» **WORK INSTRUCTION**
Bring together all lines from the listing below that contain the string "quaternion".
══ AVAILABLE DATA
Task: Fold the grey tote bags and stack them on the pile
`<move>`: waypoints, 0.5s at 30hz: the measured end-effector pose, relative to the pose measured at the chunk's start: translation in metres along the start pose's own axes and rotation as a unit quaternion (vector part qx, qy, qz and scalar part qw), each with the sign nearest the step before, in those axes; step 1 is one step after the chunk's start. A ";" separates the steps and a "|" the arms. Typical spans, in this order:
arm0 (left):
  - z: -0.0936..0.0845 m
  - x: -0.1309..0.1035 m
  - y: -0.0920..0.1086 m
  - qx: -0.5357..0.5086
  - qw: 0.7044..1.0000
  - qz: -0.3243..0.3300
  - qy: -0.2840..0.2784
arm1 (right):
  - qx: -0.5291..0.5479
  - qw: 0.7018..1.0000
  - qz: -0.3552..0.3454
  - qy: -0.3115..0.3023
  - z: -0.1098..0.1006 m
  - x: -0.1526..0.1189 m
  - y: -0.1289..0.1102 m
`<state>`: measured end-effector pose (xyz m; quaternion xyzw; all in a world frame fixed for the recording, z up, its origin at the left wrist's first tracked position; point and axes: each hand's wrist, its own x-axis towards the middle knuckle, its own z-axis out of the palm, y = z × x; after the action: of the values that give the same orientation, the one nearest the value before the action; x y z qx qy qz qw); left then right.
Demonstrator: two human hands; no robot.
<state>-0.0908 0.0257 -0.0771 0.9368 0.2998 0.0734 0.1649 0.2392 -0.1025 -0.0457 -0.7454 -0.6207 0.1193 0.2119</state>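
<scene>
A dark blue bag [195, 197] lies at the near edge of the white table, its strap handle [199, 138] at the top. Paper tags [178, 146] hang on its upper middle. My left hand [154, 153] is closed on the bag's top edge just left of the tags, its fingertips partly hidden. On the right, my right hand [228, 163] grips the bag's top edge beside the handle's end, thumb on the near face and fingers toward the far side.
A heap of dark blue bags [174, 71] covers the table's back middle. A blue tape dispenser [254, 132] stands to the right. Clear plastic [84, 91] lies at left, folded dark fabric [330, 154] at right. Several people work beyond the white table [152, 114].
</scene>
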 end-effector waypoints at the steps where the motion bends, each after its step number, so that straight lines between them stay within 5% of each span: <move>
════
» **YOUR RESPONSE**
`<move>`: waypoints, 0.5s at 30hz: the measured end-effector pose, relative to the pose measured at the chunk's start: translation in metres along the start pose's own axes and rotation as a unit quaternion (vector part qx, qy, qz and scalar part qw), each with the sign nearest the step before, in those axes; step 1 is one step after the chunk's start. A ";" separates the steps and a "|" the arms. Typical spans, in this order:
`<state>`: measured end-effector pose (xyz m; quaternion xyzw; all in a world frame fixed for the recording, z up, its origin at the left wrist's first tracked position; point and axes: each hand's wrist, its own x-axis towards the middle knuckle, its own z-axis out of the palm, y = z × x; after the action: of the values that give the same orientation, the one nearest the value before the action; x y z qx qy qz qw); left then right.

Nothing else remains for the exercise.